There are virtually no operational differences, either. The 581 I tested was a pre-production prototype that exhibited a few tics, but Wadia is aware of these and promises they’ll be corrected in production units. As expected, given the price spread, the 581 can’t quite match the polished smoothness of the $9950 270se dedicated transport’s drawer. Nor would anyone mistake the more affordable machine’s remote for the flagship’s bricklike hunk. But the user interfaces are identical, and the remotes are functionally interchangeable right down to the handy reverse-polarity button.
Yet despite all these physical, operational, and topological similarities, the Series 9 and 581 offer radically different presentations of music. To be sure, the 581 retains many of the Series 9’s qualities. Both share a marvelously unhurried sense of “inevitable” pace, as well as resolution not only of primary details, but of subtle events taking place in the deep background. And both illuminate the rear of the soundstage like nothing else. But this is where the two diverge, for the Series 9 is all about purity, refinement, and control. It presents music with modest scale and dynamics in order to ensure that nothing gets out of hand. Within these self-imposed bounds, it is exquisitely intricate.
In contrast, the 581’s sound is big and boisterous, with a penchant for grand gestures—even if that means things occasionally become a tad unruly. Because this player takes itself less seriously, it possesses a musical ease that the Series 9 lacks. All of which translates to very different listening experiences. The Series 9 is rather shy about its charms, and requires the listener to make the initial approach. The 581, on the other hand, grabs you immediately, effortlessly, and relentlessly. Overall, it bears a far closer resemblance to my reference Goldmund transport and DAC than to its own elder.

These distinctions were made plain when I listened to my favorite choral piece, the Duruflé Requiem [Telarc], on all three front ends.

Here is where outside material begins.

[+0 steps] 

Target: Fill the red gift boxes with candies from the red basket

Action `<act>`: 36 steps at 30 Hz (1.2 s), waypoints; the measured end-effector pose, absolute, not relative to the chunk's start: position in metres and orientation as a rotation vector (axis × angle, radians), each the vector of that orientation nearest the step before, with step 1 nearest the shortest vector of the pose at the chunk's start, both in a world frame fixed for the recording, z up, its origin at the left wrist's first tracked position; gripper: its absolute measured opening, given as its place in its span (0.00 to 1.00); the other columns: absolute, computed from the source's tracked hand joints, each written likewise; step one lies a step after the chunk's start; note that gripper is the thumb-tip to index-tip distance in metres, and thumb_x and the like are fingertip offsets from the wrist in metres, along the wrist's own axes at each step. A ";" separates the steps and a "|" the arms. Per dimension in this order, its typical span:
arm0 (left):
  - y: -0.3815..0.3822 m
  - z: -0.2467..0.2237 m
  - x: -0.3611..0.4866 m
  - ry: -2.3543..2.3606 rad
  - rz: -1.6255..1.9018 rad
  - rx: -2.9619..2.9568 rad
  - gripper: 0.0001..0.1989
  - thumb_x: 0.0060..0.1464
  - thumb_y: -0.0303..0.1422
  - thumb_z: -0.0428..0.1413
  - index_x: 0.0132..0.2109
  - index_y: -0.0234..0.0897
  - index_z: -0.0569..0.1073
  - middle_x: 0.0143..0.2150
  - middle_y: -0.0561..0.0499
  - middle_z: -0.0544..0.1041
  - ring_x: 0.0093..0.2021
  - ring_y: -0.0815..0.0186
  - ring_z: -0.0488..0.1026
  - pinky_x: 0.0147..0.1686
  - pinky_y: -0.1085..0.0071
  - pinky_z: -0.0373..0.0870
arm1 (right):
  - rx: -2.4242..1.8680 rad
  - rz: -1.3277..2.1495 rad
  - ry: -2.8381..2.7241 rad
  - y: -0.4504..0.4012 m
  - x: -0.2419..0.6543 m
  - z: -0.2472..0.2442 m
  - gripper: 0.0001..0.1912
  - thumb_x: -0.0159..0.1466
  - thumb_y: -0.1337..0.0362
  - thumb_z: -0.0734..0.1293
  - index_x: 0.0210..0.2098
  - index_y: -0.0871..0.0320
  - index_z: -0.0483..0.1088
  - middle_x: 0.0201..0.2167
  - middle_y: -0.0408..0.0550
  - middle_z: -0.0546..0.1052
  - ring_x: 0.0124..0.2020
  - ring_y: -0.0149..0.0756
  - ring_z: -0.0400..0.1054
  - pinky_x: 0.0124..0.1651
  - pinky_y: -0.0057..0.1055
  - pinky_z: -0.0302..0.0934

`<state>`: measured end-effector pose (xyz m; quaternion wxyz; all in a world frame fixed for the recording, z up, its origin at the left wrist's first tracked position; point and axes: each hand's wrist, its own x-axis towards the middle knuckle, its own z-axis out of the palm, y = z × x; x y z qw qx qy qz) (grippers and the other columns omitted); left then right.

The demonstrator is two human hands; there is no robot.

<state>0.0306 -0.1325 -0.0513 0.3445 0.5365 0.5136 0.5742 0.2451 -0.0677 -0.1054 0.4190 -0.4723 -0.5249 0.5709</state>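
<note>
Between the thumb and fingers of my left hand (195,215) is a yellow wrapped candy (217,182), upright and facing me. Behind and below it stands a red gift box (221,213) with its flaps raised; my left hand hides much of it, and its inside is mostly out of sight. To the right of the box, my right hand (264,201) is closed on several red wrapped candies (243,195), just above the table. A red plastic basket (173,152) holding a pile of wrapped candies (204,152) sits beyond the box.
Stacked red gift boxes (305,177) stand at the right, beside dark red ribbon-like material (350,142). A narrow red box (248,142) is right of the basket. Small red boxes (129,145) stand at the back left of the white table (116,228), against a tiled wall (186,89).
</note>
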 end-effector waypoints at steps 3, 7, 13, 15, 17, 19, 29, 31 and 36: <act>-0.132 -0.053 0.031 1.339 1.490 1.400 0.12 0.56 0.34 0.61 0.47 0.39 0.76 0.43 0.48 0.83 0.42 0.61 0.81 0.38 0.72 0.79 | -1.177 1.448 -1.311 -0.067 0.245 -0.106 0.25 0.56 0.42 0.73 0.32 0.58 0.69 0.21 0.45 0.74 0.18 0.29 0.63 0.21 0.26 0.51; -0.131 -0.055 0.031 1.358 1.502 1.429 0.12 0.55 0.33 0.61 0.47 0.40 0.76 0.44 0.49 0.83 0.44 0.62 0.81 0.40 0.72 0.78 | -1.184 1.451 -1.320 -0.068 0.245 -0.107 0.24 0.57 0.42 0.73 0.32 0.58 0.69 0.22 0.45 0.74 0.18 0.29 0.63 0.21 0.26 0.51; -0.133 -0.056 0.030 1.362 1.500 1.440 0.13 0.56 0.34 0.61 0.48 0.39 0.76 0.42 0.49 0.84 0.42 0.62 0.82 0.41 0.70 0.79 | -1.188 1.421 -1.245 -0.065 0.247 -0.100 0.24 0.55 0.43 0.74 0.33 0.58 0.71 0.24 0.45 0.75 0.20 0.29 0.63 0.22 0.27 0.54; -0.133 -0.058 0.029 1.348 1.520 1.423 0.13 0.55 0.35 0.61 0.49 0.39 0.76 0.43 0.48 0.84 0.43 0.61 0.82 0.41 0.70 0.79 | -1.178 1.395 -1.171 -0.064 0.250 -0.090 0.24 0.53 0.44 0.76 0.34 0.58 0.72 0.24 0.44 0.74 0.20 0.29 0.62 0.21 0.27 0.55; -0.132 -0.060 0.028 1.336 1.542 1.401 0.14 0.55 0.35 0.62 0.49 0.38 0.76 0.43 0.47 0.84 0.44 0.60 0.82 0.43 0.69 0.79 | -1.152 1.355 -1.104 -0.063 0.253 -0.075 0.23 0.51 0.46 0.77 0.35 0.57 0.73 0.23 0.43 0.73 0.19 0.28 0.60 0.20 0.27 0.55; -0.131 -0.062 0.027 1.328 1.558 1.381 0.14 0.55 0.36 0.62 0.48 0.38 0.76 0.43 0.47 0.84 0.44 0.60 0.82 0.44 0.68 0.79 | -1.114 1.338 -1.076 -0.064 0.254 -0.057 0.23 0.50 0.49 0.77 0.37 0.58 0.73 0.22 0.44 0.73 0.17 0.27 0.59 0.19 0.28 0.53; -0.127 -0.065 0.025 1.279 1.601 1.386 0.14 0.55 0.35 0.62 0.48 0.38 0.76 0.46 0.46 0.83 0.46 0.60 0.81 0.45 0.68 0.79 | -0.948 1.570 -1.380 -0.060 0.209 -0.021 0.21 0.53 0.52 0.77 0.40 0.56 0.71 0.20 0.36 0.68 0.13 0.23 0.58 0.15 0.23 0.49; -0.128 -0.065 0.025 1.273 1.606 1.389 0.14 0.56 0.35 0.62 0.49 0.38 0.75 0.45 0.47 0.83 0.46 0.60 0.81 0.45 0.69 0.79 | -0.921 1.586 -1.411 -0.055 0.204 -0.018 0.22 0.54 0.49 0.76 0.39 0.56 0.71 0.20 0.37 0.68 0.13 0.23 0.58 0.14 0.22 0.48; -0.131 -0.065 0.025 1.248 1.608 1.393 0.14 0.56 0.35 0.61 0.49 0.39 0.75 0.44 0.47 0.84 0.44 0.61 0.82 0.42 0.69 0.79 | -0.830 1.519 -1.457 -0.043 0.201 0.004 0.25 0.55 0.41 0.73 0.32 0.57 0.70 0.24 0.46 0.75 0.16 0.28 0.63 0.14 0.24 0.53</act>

The recording isn’t bad—choruses are notoriously difficult to capture with anything approaching realistic scale and sonority—and there is no beating Robert Shaw and the Atlanta Chorus’ complete mastery of the form. Through the Series 9, every line of the “Kyrie” was perfectly delineated, as was every orchestral and vocal nuance. The piece was a cerebral feast. However, when I listened to the same track through my reference player, I found that I didn’t care about any of that. Instead, I was completely taken over by the movement’s sublime beauty. I sat riveted, afraid even to swallow lest I spoil the moment.
The 581, though, gave a performance I’ll not soon forget. The nuance of the Series 9 was fully intact, but along with it came the full emotional wallop the reference had delivered, and even more so. As the movement progressed, it became apparent that the 581’s dynamic range is so broad, it makes my reference—which I’d thought irreproachable in this area— sound almost compressed in comparison. Likewise, the 581 is so open, the reference—which isn’t remotely closedin— sounds nearly cloudy. Consequently, when the final orchestral and choral lines swelled and dovetailed beyond anything I’d imaged possible, the effect was literally breathtaking. We are all aware that CDs theoretically possess tremendous dynamic range, but we hardly ever hear it. Listening to the 581’s phenomenal dynamics, I felt for the first time that the format’s promise was fulfilled.
At this point, I was running the 581 and all other sources through my linestage to facilitate comparisons. In such a configuration, the 581 has some sonic limitations worth noting. Compared to both the reference and the Series 9, the 581’s imaging is more approximate, and its soundstage narrower. It also has a distinct “white” bias to its tonal coloration; there is not quite enough oomph and warmth at the low end to balance the ultra-clear top. The sound is in no way thin, but pianos, for instance, have less weight than they might have, and orchestras do not sound quite as ravishing. The 581 can also get a little ragged when, say, a full-throated Anita Baker cuts loose. So although the 581 is a near dead-ringer for my reference player, and though both get the music right, in a direct comparison the reference sounds more realistic and is smoother and easier to listen to.